28-Momo

46 2 0
                                    

"wie geht's dir?" "Mir is heftig schwindlig man", Jamie saß, im Schneidersitz, auf seinem Skateboard und schubste sich leicht von links nach rechts. Eine Weile war es still, bis auf das Rollen von Jamies Board. Bestimmt würde er damit Kratzer in den Boden machen, aber was machte das schon. "Fühlt sich so an als könnte ich meinen Körper nicht richtig festhalten weißt du? Als würde er mir alle paar Sekunden wegsacken. Als wär ich immer wieder kurz ohnmächtig", versuchte Momo seine Gefühle zu erklären. "Was ist passiert?", Jamie sah ihn an. Seine Stimme war neutral, fast klanglos, wie meistens. "Es ist als hätte es einen Teil von mir getötet. Als wäre nicht ich gestorben aber irgendetwas in mir, weißt du?", verzweifelt sah er in Jamies Augen. Er nickte langsam. "Wolltest du dich wirklich umbringen?", fragte er dann leise. Momo zögerte. Er war entschlossen gewesen, er hatte sich in den Bus gesetzt, war zum Bahnhof gefahren, hatte sich ams Gleis gestellt und gewartet. Er war so fest entschlossen gewesen, dass es sich schon gar nicht mehr so angefühlt hatte als wäre es sein eigener Wille. Es war fast als würde eine Hand auf seiner Schulter liegen, eine unsichtbare Hand die ihn an den Gleisrand schob. "Ich stand da. Der Zug kam und dann...ich weiß nicht mehr. Ich weiß nur noch dass der Fahrtwind mich fast von den Füßen gerissen hat. Aber ich hatte mich keinen Zentimeter bewegt, obwohl ich wollte. Ich wollte wirklich man", wieder war es still im Zimmer. Inzwischen hatte Jamie sogar aufgehört herum zu rollen und war ganz still. Was beeindruckend war, denn Jamie konnte nie still sitzen, nie. Diagnose: ADHS. Momo dachte zurück. Er stand dort. Am Bahnhof und begann zu zittern, der Wind des Zuges, der Wink des Todes, es war alles so nah gewesen und jetzt schien es als hätte der Wind doch etwas mit sich gerissen. Nach ein paar Minuten hatte Momo Jamie geschrieben. Dass er scheiße gebaut hatte und dass er grade fast noch größere scheiße gebaut hätte. Jetzt war Jamie da, hatte ihm davon erzählt dass sowohl Isi als auch Mina sauer auf ihn waren. "Und du?

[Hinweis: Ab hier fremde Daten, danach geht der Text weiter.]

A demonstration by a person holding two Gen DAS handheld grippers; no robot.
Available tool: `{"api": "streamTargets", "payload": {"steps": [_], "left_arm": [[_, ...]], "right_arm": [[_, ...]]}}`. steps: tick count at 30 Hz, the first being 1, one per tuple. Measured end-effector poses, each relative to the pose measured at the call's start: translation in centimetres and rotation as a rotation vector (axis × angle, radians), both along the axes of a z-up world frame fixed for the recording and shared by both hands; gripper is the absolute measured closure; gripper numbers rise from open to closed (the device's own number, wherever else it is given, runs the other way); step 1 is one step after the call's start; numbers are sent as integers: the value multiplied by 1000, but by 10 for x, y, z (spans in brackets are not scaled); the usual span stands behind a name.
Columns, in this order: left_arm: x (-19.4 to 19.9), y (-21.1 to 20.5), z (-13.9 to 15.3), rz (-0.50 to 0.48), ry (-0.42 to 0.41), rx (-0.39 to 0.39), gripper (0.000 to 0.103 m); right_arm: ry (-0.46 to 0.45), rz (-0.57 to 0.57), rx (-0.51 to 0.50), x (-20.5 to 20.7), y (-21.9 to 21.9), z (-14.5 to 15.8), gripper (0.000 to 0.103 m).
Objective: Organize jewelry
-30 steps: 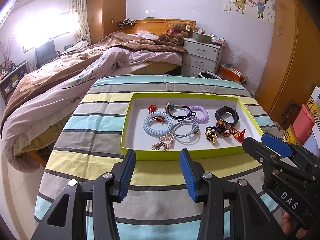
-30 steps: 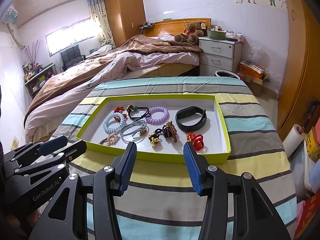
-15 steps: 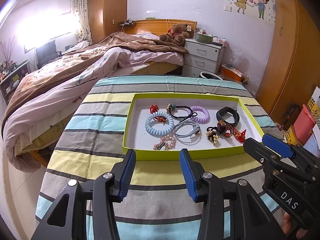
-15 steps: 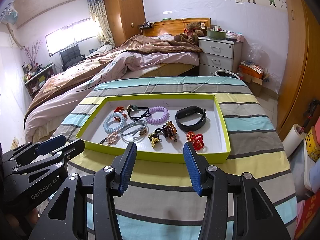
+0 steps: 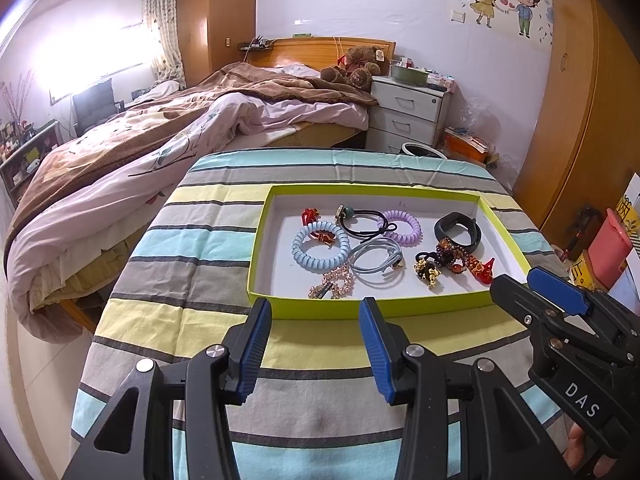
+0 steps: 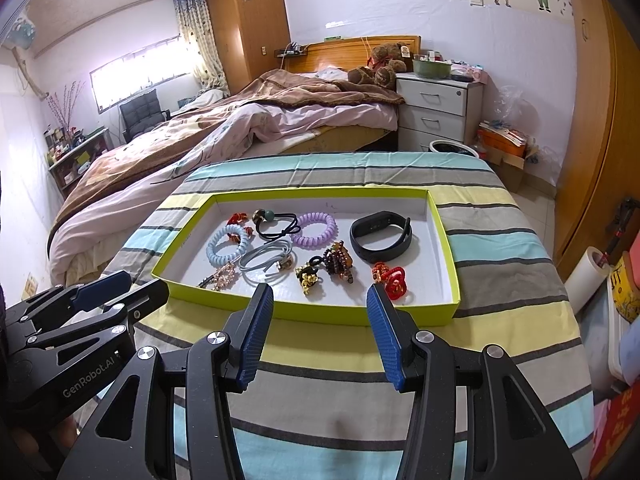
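Nearest me, my left hand-held gripper [image 5: 315, 344] hangs over the striped bench [image 5: 180, 240], jaws wide with nothing between them; my right hand-held gripper [image 6: 320, 336] beside it is equally wide and empty. Just beyond both sits the lime-green tray [image 5: 360, 307]. Inside it lie the jewelry pieces: a blue coil band [image 5: 320, 249], grey cord [image 5: 376, 264], purple coil band [image 5: 400, 227] and black wristband [image 6: 380, 236]. Farther off stands the bed [image 5: 160, 136].
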State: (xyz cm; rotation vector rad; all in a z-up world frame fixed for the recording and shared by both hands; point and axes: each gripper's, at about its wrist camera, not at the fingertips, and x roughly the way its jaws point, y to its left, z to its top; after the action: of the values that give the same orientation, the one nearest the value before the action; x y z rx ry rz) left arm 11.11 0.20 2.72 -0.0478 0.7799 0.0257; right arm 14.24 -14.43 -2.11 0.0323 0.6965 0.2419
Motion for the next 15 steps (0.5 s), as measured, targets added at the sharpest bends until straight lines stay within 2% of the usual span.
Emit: {"api": "streamTargets", "payload": {"steps": [15], "left_arm": [[1, 2, 0, 11, -2, -11, 58]], "right_arm": [[1, -2, -1, -1, 0, -1, 53]]}}
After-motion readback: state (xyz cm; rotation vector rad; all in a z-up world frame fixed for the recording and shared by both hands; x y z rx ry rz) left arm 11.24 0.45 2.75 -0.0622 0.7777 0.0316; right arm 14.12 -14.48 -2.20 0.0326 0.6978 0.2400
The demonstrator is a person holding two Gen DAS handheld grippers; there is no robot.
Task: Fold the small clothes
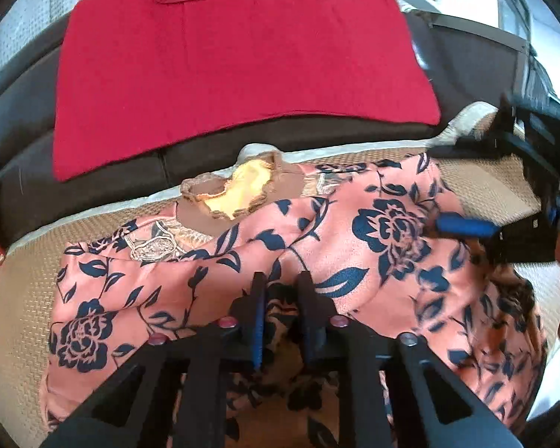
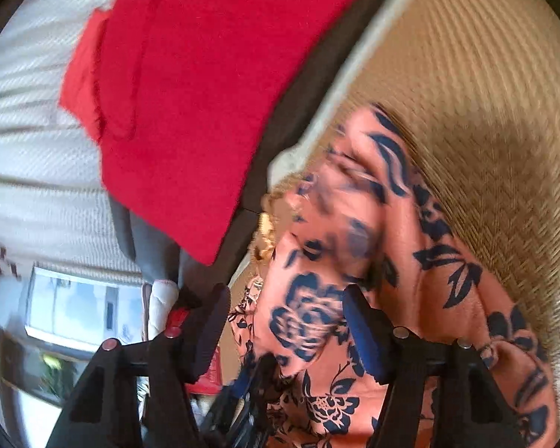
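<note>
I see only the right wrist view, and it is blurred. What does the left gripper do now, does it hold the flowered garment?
Observer: The left gripper has its fingers nearly together on a raised fold in the middle of the flowered garment; it appears to pinch it.
Operator: Where is the neckline?
Observer: The neckline, with gold trim, lies at the far edge of the woven mat, towards the red cloth.
</note>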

Bist du sauer?", Momos Stimme klang seltsam hohl. Jamie schien zu überlegen. Knibbelte gedankenverloren die Haut an seinen Fingernägeln ab. "Ja Momo", sagte er schließlich und sah im in die Augen. "Ich bin sauer. Aber ich bin auch dein Freund", Jamie war nie ein Mensch gewesen der viele Worte verlor. Und so reichten diese paar, alles zu sagen was zu sagen war.

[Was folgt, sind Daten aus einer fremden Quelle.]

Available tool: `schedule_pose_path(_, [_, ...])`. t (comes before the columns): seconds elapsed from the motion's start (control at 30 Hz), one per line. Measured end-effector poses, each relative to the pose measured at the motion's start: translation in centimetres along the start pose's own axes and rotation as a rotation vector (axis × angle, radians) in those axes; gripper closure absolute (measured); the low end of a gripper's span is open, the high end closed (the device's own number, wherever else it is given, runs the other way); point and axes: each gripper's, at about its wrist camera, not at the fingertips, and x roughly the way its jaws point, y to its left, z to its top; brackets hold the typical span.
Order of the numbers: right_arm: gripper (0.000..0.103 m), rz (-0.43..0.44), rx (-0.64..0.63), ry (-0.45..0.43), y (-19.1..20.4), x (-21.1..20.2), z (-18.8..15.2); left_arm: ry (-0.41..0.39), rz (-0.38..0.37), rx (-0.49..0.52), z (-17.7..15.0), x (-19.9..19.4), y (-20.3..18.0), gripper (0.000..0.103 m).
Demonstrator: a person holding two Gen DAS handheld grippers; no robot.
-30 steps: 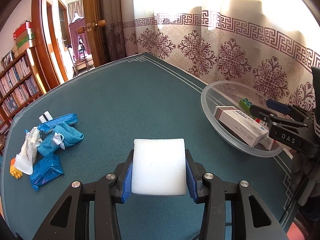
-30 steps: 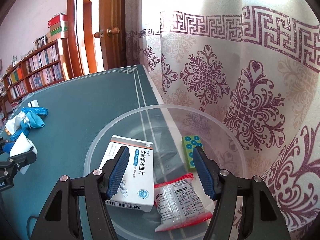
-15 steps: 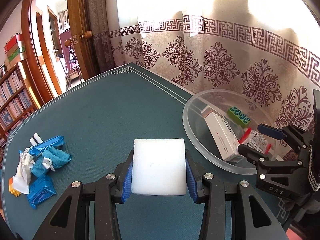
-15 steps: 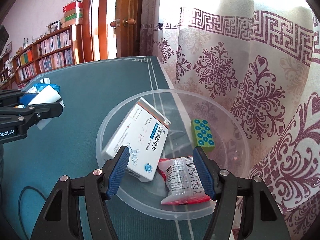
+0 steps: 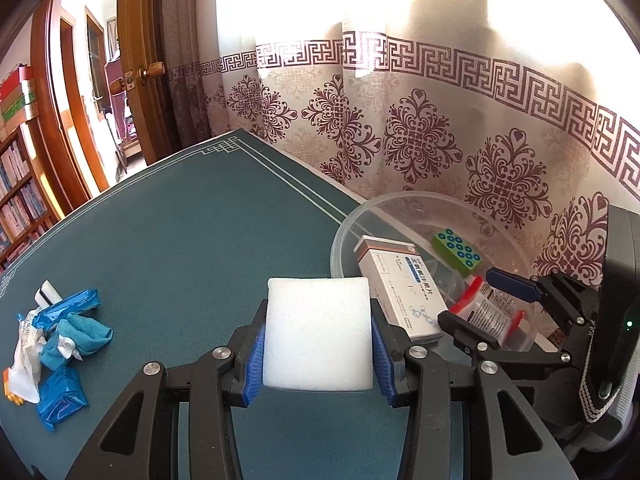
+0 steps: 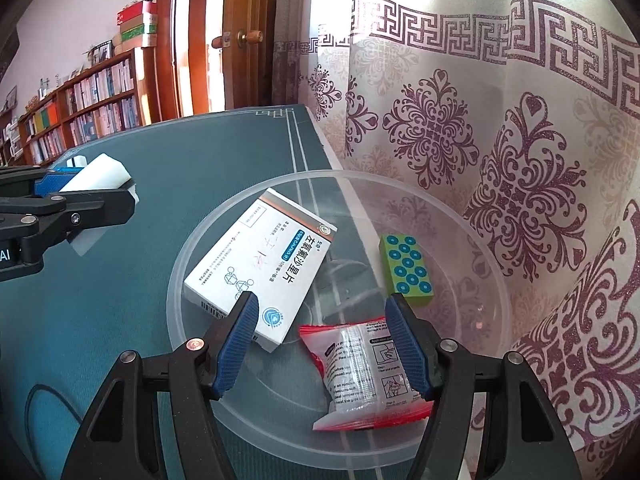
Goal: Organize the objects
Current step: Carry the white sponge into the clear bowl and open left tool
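- Blue pads of the left gripper (image 5: 318, 344) pinch a white foam block (image 5: 318, 332) by its two side faces, carried above the green table (image 5: 192, 240), just short of the clear bowl (image 5: 340, 240).
- Right gripper (image 6: 322, 342) stands with jaws spread over the bowl's near rim, nothing between them.
- Done, by my reading: a white medicine box (image 6: 260, 264), a green dotted block (image 6: 406, 270) and a red-edged sachet (image 6: 368, 372) already lie in the bowl.
- Left to do: drop the foam in, then fetch the pile of blue packets, blue cloth and white wrapper (image 5: 56, 344) well apart at the table's far side.
- Hard to tell: the pile's exact count; the small orange piece at its edge is cut off.
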Motion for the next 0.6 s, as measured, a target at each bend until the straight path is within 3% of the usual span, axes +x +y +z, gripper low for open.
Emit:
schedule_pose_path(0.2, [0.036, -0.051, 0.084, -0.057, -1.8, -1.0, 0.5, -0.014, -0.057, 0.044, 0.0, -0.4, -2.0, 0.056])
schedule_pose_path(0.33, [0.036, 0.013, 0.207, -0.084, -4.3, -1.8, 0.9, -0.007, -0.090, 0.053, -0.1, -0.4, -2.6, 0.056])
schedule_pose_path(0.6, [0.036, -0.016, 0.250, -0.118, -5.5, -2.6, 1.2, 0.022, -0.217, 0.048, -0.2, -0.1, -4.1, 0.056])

Es klopfte. Marlon steckte seinen Kopf durch die Tür und grinste schief. "Hey James. Mo. Ich will gar nich stören, wollte nur sagen dass ich mit Julien spazieren geh", er hob freundschaftlich die Hand zur Verabschiedung und verschwand wieder. "Hat ihn ganz schön verändert der Entzug hm?", stellte Jamie fest, den Blick noch immer auf der Tür. "Ziemlich", bestätige Momo. "Ich hoffe nur dass er es ernst meint" "Willst du das auch machen? Entzug? Vielleicht bringts ja was" "Nein. Nein, Entzug ist wie Medikamente nehmen. Sie nehmen dir deinen freien Willen weg und legen dir Gefühle, Taten und Worte in den Mund. Sie nehmen dir alles. Deine ganze Freiheit" "sich umzubringen und Herzen zu brechen?" "Die Freiheit, sich umzubringen und Herzen zu brechen Jamie. Die Freiheit das zu tun".
Jamies Handy piepste auf. Mina hatte ihm geschrieben. 'komm heim. Isi is weg. Ich brauch Hilfe mit der Wohnung' "geh schon", er hatte den Text ganz unbewusst mitgelesen. "Und was machst du?", Momo seufzte. Sein Blick schwiff durch sein Zimmer als würde er nach einer Antwort suchen. "Ich geh zu Bea".